§ **Work instruction**:
Without altering a single word, repeat the records that follow.

[Source records]
◆ ◆ ◆

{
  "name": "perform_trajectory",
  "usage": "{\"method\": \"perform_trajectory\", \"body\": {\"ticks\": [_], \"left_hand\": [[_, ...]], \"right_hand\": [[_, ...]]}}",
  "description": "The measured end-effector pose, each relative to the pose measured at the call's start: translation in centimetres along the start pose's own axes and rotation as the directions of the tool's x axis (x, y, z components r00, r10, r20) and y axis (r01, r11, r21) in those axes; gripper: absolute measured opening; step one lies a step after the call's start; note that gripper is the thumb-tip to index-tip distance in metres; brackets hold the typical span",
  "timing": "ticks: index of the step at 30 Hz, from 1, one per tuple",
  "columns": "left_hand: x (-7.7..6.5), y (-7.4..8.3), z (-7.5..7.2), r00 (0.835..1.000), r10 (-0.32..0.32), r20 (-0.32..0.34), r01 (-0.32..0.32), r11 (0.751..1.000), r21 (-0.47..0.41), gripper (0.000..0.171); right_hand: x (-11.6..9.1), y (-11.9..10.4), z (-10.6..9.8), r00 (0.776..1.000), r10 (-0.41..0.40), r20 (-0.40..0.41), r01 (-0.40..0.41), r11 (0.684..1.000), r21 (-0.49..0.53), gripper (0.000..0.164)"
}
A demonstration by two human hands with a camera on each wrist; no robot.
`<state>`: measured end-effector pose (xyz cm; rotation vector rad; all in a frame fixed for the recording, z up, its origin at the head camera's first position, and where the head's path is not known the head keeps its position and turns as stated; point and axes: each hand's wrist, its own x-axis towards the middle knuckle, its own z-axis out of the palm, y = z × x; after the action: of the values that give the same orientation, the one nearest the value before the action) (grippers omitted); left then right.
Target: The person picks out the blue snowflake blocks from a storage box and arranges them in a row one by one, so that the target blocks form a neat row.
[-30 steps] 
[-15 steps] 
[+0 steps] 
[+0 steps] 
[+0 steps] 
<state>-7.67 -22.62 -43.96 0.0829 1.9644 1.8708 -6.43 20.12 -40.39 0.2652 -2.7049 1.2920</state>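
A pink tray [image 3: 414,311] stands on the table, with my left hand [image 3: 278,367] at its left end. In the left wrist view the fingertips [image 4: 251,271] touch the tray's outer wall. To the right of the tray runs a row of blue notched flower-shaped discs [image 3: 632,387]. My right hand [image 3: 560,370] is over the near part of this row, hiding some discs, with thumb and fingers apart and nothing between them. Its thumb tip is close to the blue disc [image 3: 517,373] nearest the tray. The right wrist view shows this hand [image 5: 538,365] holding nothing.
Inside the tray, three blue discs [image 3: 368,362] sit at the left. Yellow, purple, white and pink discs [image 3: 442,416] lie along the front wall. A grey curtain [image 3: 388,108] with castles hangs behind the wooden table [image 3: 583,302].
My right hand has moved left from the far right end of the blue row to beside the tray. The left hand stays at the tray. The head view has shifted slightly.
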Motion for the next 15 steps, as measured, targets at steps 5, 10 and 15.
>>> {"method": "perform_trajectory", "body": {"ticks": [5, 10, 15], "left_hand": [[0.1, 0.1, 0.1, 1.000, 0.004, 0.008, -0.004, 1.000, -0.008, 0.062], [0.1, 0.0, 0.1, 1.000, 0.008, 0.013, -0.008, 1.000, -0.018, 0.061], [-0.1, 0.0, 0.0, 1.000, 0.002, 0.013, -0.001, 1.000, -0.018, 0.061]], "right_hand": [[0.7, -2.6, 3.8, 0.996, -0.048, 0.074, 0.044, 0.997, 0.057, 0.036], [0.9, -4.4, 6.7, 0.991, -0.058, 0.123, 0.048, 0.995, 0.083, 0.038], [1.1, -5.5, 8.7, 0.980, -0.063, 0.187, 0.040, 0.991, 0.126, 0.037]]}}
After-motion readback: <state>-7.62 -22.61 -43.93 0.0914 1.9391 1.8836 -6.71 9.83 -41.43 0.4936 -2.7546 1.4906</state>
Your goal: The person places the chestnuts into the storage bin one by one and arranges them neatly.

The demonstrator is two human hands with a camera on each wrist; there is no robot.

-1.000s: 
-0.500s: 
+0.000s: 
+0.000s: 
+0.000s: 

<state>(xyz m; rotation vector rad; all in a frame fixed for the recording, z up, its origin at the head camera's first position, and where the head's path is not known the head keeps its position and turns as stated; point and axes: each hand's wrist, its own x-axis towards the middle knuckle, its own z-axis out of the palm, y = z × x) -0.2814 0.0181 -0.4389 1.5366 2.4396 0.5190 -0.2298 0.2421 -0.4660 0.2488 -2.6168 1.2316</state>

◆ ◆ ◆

§ **Answer to the problem**:
{
  "name": "perform_trajectory",
  "usage": "{\"method\": \"perform_trajectory\", \"body\": {\"ticks\": [_], \"left_hand\": [[_, ...]], \"right_hand\": [[_, ...]]}}",
  "description": "The measured end-effector pose, each relative to the pose measured at the call's start: translation in centimetres along the start pose's own axes and rotation as the directions of the tool's x axis (x, y, z components r00, r10, r20) and y axis (r01, r11, r21) in those axes; gripper: absolute measured opening; step one lies a step after the call's start; note that gripper is the thumb-tip to index-tip distance in metres; brackets hold the typical span",
  "timing": "ticks: index of the step at 30 Hz, from 1, one per tuple",
  "columns": "left_hand: x (-7.7..6.5), y (-7.4..8.3), z (-7.5..7.2), r00 (0.835..1.000), r10 (-0.32..0.32), r20 (-0.32..0.34), r01 (-0.32..0.32), r11 (0.751..1.000), r21 (-0.47..0.41), gripper (0.000..0.171); right_hand: x (-11.6..9.1), y (-11.9..10.4), z (-10.6..9.8), r00 (0.776..1.000), r10 (-0.41..0.40), r20 (-0.40..0.41), r01 (-0.40..0.41), r11 (0.684..1.000), r21 (-0.49..0.53), gripper (0.000..0.164)"
}
A demonstration by two human hands with a camera on each wrist; no robot.
`<state>`: measured end-effector pose (xyz cm; rotation vector rad; all in a frame fixed for the recording, z up, its origin at the head camera's first position, and where the head's path is not known the head keeps its position and turns as stated; point and axes: each hand's wrist, its own x-axis towards the middle knuckle, its own z-axis out of the palm, y = z × x; after the action: of the values that give the same orientation, the one nearest the value before the action) (grippers omitted); left then right.
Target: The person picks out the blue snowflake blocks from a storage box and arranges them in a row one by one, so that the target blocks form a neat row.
[-30 steps] 
[-15 steps] 
[+0 steps] 
[+0 steps] 
[+0 steps] 
<state>-7.67 -22.62 -43.96 0.0829 1.9644 1.8708 -6.43 20.12 -40.39 0.2652 -2.7049 1.2920</state>
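A pink tray [image 3: 414,311] stands on the table, with my left hand [image 3: 278,367] at its left end. In the left wrist view the fingertips [image 4: 251,271] touch the tray's outer wall. To the right of the tray runs a row of blue notched flower-shaped discs [image 3: 632,387]. My right hand [image 3: 560,370] is over the near part of this row, hiding some discs, with thumb and fingers apart and nothing between them. Its thumb tip is close to the blue disc [image 3: 517,373] nearest the tray. The right wrist view shows this hand [image 5: 538,365] holding nothing.
Inside the tray, three blue discs [image 3: 368,362] sit at the left. Yellow, purple, white and pink discs [image 3: 442,416] lie along the front wall. A grey curtain [image 3: 388,108] with castles hangs behind the wooden table [image 3: 583,302].
My right hand has moved left from the far right end of the blue row to beside the tray. The left hand stays at the tray. The head view has shifted slightly.
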Motion for the next 15 steps, as measured, targets at steps 5, 10 and 15.
>>> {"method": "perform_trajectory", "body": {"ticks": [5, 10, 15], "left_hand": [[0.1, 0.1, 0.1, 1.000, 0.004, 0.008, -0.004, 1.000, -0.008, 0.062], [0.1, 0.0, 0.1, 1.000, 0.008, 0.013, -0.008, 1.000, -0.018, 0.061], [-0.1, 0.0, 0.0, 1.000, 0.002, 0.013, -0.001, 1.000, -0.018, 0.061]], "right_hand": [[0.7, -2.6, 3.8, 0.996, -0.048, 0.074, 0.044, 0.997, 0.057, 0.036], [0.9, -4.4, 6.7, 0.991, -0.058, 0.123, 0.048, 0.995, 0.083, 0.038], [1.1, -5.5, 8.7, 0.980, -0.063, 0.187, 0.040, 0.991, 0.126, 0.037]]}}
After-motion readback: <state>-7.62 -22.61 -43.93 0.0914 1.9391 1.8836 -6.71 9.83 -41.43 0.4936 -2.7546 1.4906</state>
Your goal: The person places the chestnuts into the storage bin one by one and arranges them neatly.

The demonstrator is two human hands with a camera on each wrist; there is no robot.

-1.000s: 
-0.500s: 
+0.000s: 
+0.000s: 
+0.000s: 

<state>(xyz m; rotation vector rad; all in a frame fixed for the recording, z up, its origin at the head camera's first position, and where the head's path is not known the head keeps its position and turns as stated; point and axes: each hand's wrist, its own x-axis towards the middle knuckle, its own z-axis out of the palm, y = z × x) -0.2814 0.0181 -0.4389 1.5366 2.4396 0.5190 -0.2298 0.2421 -0.4660 0.2488 -2.6168 1.2316</state>

That completes the answer to the exercise.